■ Aim of the task ■
How many lines in the data below contain the string "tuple"? Answer with the number only.

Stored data

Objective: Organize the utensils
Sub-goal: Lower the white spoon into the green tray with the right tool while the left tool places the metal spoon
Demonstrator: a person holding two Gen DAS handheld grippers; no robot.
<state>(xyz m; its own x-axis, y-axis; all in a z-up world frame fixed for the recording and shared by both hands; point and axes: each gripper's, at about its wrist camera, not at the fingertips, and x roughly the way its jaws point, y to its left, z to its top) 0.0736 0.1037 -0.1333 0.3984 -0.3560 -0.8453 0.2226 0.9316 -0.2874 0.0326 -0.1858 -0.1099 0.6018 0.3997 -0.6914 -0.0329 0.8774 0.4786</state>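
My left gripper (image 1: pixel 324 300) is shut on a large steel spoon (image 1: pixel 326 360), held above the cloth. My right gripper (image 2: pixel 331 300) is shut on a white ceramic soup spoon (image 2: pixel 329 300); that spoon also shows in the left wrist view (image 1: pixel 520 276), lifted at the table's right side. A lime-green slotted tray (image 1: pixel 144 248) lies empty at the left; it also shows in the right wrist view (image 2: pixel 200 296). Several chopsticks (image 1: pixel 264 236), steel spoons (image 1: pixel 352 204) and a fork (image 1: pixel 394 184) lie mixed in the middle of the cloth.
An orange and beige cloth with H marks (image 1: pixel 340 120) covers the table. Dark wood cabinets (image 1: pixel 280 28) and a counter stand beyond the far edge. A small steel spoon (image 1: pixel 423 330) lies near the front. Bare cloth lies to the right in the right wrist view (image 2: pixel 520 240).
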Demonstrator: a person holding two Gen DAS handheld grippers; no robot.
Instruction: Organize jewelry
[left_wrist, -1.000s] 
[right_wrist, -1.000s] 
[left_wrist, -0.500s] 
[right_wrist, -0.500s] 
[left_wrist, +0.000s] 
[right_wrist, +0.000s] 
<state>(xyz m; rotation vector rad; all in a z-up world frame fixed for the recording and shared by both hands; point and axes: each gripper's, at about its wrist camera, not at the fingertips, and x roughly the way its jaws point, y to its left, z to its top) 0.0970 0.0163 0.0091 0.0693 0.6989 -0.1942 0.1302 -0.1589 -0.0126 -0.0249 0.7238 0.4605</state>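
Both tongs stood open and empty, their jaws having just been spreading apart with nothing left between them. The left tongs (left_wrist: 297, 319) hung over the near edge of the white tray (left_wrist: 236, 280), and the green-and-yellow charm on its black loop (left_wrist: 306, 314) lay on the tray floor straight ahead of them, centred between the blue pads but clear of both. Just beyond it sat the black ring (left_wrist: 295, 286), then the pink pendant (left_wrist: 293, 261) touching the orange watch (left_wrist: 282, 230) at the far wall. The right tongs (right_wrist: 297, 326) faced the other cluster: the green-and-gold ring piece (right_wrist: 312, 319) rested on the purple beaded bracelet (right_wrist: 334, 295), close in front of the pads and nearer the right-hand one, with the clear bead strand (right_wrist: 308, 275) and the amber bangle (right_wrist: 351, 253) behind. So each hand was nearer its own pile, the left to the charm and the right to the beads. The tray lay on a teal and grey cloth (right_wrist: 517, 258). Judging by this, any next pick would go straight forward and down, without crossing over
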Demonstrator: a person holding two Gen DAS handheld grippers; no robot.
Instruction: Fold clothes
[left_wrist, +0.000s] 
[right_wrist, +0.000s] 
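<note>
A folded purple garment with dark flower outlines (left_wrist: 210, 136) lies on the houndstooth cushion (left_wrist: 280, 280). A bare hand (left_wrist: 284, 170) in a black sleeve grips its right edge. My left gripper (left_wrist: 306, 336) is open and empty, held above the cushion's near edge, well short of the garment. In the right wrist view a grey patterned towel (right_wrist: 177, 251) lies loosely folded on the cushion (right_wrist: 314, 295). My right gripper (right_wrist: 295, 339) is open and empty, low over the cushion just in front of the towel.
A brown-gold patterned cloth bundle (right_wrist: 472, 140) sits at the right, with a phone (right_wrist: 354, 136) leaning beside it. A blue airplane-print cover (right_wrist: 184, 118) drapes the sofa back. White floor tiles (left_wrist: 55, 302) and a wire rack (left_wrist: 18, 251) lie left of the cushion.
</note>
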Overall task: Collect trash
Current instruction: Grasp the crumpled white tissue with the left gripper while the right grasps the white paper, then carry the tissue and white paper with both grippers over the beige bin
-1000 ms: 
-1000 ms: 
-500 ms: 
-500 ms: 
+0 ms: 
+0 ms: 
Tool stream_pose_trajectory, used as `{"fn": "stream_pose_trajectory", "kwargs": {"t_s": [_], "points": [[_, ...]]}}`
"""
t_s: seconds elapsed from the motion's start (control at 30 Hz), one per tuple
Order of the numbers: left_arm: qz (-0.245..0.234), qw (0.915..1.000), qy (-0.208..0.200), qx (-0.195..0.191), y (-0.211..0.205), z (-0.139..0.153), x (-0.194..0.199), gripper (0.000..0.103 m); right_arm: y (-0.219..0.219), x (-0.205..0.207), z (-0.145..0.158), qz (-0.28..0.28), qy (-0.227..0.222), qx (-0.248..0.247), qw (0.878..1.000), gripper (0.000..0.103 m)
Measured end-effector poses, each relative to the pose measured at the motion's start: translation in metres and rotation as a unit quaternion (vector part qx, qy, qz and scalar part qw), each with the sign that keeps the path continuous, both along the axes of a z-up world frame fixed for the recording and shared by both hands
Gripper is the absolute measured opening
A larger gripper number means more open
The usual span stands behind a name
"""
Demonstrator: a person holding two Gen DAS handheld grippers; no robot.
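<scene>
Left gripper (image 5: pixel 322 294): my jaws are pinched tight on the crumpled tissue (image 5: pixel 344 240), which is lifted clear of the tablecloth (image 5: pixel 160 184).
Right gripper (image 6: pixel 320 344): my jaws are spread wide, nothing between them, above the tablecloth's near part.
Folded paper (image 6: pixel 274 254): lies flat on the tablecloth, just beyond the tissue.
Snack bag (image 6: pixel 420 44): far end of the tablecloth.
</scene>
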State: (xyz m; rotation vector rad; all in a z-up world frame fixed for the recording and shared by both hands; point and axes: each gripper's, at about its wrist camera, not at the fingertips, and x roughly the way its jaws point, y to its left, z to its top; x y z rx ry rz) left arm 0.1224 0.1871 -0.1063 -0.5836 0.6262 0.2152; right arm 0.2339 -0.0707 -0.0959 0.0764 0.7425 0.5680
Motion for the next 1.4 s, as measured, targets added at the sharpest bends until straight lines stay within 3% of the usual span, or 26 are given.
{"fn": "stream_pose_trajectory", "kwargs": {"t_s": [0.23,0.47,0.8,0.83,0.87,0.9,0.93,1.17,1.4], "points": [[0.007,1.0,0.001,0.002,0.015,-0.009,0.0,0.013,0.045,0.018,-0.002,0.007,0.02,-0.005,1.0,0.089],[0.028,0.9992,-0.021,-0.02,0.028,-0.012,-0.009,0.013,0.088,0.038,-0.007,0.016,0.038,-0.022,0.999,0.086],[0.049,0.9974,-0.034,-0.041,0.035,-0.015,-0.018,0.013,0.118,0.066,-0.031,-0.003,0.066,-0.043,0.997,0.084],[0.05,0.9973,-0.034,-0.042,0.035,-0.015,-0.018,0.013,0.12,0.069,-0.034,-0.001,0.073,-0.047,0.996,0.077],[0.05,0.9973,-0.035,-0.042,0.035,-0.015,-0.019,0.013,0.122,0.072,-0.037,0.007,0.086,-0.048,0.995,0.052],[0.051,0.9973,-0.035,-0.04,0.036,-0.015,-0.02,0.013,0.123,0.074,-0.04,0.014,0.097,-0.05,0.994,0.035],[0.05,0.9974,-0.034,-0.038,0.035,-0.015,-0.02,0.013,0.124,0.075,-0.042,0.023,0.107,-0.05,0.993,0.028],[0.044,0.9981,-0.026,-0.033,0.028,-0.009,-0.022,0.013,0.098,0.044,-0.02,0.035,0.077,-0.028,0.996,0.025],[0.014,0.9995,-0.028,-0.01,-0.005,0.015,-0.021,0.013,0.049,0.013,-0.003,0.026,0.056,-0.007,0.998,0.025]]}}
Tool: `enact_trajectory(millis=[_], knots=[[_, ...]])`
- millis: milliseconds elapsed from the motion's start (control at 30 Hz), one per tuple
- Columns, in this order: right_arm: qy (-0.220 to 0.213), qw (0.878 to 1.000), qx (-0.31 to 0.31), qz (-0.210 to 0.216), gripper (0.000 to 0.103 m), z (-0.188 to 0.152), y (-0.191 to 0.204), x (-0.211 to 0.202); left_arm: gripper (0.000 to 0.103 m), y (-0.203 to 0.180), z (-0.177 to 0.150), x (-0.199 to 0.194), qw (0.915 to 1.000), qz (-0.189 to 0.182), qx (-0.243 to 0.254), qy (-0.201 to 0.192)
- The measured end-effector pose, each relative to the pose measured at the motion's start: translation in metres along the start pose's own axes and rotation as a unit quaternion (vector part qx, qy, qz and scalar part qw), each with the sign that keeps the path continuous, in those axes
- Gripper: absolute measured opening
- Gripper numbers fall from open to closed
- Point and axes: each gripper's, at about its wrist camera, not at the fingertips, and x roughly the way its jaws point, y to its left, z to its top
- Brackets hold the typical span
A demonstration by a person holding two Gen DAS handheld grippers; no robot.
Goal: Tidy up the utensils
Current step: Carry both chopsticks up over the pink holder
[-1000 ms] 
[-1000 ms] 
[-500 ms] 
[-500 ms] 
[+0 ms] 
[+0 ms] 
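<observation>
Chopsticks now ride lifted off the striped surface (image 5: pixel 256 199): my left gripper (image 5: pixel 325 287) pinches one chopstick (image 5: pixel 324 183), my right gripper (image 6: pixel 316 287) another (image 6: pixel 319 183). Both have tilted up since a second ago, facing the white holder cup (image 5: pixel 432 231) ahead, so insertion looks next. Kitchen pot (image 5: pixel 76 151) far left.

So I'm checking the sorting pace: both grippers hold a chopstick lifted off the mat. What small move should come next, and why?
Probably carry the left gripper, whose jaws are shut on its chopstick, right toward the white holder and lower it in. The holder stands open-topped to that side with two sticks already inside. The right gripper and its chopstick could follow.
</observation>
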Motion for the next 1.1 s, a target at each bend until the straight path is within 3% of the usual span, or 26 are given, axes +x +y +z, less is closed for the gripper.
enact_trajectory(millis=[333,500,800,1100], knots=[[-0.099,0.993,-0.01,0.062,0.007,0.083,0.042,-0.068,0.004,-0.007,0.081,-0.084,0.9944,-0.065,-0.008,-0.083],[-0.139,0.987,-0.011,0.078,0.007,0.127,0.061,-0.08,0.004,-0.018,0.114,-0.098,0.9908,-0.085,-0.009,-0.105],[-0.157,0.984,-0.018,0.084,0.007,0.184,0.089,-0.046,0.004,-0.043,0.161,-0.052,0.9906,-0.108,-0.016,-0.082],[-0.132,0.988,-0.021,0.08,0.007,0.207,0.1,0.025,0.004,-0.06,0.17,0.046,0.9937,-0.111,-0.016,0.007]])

■ Reply to the exercise ■
2